_YOUR GOAL_: Retype the data in its entirety, with no word changed.
'''
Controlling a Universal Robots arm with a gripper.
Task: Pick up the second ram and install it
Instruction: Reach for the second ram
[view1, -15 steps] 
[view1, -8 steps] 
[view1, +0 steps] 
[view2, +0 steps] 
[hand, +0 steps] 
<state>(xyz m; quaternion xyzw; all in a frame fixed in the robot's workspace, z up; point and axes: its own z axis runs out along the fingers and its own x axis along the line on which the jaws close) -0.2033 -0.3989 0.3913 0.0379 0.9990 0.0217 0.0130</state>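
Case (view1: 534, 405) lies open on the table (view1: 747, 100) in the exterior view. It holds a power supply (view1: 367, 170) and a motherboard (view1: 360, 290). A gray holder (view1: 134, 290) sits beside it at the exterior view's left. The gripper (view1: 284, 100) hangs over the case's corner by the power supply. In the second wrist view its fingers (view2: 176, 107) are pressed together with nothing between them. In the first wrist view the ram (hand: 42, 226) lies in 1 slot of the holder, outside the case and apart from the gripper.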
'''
_RESPONSE AREA_:
Controlling a Universal Robots arm with a gripper.
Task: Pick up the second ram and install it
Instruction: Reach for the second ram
[view1, -15 steps] 
[view1, -8 steps] 
[view1, +0 steps] 
[view2, +0 steps] 
[hand, +0 steps] 
<state>(xyz m; quaternion xyzw; all in a frame fixed in the robot's workspace, z up; point and axes: its own z axis runs out along the fingers and its own x axis along the line on which the jaws close) -0.2033 -0.3989 0.3913 0.0379 0.9990 0.0217 0.0130</state>
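Case (view1: 534, 405) lies open on the table (view1: 747, 100) in the exterior view. It holds a power supply (view1: 367, 170) and a motherboard (view1: 360, 290). A gray holder (view1: 134, 290) sits beside it at the exterior view's left. The gripper (view1: 284, 100) hangs over the case's corner by the power supply. In the second wrist view its fingers (view2: 176, 107) are pressed together with nothing between them. In the first wrist view the ram (hand: 42, 226) lies in 1 slot of the holder, outside the case and apart from the gripper.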

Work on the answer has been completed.